(ASSIGNMENT): Search the entries for the word "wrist" and pull out each line that has it.

(MATERIAL PROVIDED):
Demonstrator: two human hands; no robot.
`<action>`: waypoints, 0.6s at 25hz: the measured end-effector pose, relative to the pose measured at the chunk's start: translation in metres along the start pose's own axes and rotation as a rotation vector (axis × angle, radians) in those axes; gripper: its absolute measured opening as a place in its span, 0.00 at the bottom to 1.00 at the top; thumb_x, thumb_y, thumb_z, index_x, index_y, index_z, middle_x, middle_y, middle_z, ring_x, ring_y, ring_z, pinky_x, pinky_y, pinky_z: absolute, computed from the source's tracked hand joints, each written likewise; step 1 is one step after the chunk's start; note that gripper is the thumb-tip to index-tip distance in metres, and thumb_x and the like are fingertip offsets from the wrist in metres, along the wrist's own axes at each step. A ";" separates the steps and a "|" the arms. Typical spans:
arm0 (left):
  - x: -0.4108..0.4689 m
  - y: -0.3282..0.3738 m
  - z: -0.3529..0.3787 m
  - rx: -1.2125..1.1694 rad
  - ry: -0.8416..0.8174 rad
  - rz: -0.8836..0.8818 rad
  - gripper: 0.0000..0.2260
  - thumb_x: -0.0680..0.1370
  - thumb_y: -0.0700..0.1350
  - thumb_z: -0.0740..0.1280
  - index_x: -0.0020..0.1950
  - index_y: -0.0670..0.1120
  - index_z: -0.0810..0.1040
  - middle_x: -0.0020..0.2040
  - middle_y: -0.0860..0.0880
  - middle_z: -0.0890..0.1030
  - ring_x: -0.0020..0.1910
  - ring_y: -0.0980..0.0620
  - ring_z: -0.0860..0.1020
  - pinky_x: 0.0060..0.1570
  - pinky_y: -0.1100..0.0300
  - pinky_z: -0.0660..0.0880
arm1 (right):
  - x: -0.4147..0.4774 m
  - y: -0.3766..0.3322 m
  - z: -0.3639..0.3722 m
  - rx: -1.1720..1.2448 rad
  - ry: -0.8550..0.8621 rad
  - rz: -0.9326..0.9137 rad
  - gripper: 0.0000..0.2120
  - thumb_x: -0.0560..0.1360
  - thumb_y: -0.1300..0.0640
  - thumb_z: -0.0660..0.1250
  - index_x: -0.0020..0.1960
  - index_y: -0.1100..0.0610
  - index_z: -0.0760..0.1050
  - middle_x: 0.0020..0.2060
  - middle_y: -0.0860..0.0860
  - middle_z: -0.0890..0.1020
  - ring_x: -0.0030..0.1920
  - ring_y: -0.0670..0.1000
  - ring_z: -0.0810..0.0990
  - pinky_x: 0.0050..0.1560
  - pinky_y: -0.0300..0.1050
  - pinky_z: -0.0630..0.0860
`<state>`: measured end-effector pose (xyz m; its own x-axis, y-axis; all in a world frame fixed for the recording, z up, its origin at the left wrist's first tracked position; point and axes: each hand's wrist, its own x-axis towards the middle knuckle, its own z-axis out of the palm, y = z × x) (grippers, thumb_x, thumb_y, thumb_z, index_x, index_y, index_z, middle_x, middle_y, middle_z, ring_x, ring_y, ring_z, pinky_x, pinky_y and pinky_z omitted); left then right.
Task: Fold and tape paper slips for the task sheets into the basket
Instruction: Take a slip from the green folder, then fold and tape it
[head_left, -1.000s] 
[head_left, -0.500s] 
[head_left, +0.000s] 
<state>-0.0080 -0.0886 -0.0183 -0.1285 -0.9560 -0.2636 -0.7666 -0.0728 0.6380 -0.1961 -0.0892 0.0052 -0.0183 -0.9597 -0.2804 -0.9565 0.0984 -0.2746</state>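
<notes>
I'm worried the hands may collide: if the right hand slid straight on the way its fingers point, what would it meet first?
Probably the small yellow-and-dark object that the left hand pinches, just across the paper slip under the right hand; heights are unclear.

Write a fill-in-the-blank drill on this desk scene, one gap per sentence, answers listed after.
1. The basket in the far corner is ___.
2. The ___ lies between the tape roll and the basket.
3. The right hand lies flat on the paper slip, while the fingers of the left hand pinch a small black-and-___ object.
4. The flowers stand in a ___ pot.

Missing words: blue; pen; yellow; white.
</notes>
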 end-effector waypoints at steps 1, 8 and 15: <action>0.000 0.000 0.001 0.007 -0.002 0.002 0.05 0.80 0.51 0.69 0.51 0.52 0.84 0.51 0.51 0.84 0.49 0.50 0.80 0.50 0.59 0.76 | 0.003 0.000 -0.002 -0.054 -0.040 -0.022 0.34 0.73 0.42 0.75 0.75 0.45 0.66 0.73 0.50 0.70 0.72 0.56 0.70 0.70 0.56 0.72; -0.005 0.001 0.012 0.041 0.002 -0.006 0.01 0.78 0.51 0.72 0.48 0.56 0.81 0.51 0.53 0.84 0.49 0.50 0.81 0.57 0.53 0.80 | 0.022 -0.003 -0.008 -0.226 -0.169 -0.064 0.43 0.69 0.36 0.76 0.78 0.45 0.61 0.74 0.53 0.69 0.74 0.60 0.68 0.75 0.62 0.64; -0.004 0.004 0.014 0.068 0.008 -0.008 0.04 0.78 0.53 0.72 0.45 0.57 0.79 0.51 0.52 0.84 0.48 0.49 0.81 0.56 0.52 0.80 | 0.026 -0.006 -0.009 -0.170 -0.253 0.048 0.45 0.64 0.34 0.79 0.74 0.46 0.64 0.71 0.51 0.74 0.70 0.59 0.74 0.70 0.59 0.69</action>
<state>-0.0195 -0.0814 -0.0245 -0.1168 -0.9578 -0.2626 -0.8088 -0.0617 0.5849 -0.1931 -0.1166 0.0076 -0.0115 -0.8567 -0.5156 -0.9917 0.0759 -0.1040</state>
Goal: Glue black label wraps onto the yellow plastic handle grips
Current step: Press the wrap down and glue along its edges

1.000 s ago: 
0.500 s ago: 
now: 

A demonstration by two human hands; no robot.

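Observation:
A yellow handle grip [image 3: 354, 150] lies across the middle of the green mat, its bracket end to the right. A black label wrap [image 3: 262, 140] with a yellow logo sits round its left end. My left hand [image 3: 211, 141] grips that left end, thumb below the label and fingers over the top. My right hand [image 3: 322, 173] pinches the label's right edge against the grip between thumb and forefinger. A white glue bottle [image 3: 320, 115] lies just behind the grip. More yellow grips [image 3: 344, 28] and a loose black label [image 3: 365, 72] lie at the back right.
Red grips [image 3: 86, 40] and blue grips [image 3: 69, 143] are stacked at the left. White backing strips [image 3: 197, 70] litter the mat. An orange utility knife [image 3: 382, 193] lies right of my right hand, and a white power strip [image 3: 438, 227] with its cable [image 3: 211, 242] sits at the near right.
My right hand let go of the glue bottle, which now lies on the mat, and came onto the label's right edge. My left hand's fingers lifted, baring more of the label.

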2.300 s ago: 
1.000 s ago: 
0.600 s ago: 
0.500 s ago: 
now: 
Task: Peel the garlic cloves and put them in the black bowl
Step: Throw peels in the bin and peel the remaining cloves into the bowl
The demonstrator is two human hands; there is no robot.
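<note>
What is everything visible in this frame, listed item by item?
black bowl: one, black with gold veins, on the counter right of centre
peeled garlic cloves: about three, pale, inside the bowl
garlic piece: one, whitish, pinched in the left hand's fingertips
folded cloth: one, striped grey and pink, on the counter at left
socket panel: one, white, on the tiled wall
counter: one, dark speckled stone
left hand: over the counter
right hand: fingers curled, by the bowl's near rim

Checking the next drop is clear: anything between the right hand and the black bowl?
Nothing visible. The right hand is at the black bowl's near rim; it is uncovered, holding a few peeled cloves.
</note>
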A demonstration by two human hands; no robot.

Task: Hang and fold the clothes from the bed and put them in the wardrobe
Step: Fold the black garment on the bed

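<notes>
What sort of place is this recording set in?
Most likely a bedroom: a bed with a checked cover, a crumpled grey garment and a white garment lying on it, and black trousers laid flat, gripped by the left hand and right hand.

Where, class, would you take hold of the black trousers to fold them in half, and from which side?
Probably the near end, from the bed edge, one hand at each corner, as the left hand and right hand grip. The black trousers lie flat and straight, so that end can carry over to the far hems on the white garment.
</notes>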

(RESULT FOR THIS EXERCISE):
`<action>`: waypoints, 0.6s at 25hz: the measured end-effector pose, relative to the pose measured at the chunk's start: translation in metres along the start pose's own axes and rotation as a rotation vector (axis × angle, radians) in those axes; gripper: its absolute measured opening as a place in its span, 0.00 at the bottom to 1.00 at the top; thumb_x, thumb_y, thumb_z, index_x, index_y, index_z, middle_x, middle_y, middle_z, ring_x, ring_y, ring_z, pinky_x, pinky_y, pinky_z: absolute, computed from the source's tracked hand joints, each written likewise; step 1 is one step after the chunk's start; note that gripper is the thumb-tip to index-tip distance in metres, and thumb_x and the like are fingertip offsets from the wrist in metres, along the wrist's own axes at each step. A ";" separates the steps and a "|" the arms. Typical spans:
`<state>`: measured end-effector pose (xyz m; its own x-axis, y-axis; all in a world frame fixed for the recording, z up, its origin at the left wrist's first tracked position; point and axes: each hand's wrist, its own x-axis towards the middle knuckle, its own z-axis out of the palm, y = z × x) (grippers, thumb_x, thumb_y, thumb_z, index_x, index_y, index_z, middle_x, middle_y, middle_z, ring_x, ring_y, ring_z, pinky_x, pinky_y and pinky_z omitted); left then right.

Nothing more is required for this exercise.